Data provided below:
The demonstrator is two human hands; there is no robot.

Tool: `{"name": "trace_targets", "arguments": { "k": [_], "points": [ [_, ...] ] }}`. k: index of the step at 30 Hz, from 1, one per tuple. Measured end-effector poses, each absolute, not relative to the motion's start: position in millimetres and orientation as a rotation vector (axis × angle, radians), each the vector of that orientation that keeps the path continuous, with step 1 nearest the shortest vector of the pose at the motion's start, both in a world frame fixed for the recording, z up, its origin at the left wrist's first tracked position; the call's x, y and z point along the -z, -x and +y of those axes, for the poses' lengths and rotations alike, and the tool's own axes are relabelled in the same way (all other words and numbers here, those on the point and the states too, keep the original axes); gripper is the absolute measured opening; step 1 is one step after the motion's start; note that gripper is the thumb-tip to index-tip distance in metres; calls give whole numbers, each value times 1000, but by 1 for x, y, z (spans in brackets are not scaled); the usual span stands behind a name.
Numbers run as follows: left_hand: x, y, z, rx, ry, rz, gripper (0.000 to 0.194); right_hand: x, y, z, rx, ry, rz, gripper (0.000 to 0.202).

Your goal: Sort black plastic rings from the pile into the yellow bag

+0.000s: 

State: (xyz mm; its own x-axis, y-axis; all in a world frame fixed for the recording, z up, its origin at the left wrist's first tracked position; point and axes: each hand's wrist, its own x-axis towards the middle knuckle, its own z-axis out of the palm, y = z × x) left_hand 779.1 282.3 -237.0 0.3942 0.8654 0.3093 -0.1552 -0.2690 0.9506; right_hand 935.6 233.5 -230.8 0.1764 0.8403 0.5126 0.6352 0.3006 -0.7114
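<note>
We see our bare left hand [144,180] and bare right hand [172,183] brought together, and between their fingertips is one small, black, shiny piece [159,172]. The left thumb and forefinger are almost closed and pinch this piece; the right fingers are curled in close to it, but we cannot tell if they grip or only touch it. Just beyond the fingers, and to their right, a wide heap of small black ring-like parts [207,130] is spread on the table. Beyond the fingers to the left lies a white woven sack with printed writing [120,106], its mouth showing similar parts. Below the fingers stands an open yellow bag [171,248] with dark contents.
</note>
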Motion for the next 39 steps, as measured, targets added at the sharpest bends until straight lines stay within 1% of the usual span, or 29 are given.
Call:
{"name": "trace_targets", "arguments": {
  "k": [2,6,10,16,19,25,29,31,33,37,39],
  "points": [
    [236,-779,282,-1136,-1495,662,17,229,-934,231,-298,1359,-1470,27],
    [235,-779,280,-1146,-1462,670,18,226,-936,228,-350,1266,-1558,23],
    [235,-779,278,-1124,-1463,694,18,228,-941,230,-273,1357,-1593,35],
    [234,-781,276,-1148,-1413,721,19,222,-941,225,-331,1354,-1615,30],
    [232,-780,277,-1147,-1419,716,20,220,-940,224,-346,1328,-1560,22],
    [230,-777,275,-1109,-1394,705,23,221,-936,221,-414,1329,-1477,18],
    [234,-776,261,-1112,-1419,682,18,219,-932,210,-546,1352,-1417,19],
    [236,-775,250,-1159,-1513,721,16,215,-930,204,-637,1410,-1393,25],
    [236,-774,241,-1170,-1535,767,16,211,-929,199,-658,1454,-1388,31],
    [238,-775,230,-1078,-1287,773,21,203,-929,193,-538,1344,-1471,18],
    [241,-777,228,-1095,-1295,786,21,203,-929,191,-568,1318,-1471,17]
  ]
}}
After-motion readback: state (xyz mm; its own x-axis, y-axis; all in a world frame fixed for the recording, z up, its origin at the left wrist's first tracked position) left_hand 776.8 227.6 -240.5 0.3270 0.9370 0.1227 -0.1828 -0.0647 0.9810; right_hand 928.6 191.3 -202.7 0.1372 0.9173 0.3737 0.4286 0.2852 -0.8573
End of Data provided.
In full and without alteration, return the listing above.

The demonstrator is two human hands; there is no robot.

Tool: `{"name": "trace_targets", "arguments": { "k": [_], "points": [ [_, ...] ] }}`. k: index of the step at 30 Hz, from 1, one per tuple. Measured end-effector poses, each absolute, not relative to the motion's start: position in millimetres and orientation as a rotation vector (axis × angle, radians), each the vector of that orientation that keeps the path continuous, with step 1 nearest the shortest vector of the pose at the motion's start, both in a world frame fixed for the recording, z up, its origin at the left wrist's first tracked position; the call's x, y and z point along the -z, -x and +y of those axes, for the poses' lengths and rotations alike, and the tool's own axes are relabelled in the same way (all other words and numbers here, those on the point and the states too, keep the original axes); gripper is the absolute measured opening; step 1 is one step after the motion's start; note that gripper is the thumb-tip to index-tip distance in metres; calls give whole numbers, each value times 1000, but by 1 for x, y, z (spans in brackets are not scaled); the usual span stands behind a name.
Numbers run as follows: left_hand: x, y, z, rx, ry, rz, gripper (0.000 to 0.194); right_hand: x, y, z, rx, ry, rz, gripper (0.000 to 0.202).

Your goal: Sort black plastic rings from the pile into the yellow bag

+0.000s: 

State: (xyz mm; its own x-axis, y-axis; all in a world frame fixed for the recording, z up, its origin at the left wrist's first tracked position; point and axes: each hand's wrist, its own x-axis towards the middle knuckle, its own z-axis out of the palm, y = z × x) left_hand 779.1 282.3 -237.0 0.3942 0.8654 0.3093 -0.1552 -0.2690 0.9506; right_hand 935.6 233.5 -230.8 0.1764 0.8403 0.5126 0.6352 0.3006 -0.7114
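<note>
We see our bare left hand [144,180] and bare right hand [172,183] brought together, and between their fingertips is one small, black, shiny piece [159,172]. The left thumb and forefinger are almost closed and pinch this piece; the right fingers are curled in close to it, but we cannot tell if they grip or only touch it. Just beyond the fingers, and to their right, a wide heap of small black ring-like parts [207,130] is spread on the table. Beyond the fingers to the left lies a white woven sack with printed writing [120,106], its mouth showing similar parts. Below the fingers stands an open yellow bag [171,248] with dark contents.
</note>
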Motion for the next 39 steps, as measured, targets added at the sharpest bends until straight lines stay within 1% of the usual span, or 29 are given.
Call:
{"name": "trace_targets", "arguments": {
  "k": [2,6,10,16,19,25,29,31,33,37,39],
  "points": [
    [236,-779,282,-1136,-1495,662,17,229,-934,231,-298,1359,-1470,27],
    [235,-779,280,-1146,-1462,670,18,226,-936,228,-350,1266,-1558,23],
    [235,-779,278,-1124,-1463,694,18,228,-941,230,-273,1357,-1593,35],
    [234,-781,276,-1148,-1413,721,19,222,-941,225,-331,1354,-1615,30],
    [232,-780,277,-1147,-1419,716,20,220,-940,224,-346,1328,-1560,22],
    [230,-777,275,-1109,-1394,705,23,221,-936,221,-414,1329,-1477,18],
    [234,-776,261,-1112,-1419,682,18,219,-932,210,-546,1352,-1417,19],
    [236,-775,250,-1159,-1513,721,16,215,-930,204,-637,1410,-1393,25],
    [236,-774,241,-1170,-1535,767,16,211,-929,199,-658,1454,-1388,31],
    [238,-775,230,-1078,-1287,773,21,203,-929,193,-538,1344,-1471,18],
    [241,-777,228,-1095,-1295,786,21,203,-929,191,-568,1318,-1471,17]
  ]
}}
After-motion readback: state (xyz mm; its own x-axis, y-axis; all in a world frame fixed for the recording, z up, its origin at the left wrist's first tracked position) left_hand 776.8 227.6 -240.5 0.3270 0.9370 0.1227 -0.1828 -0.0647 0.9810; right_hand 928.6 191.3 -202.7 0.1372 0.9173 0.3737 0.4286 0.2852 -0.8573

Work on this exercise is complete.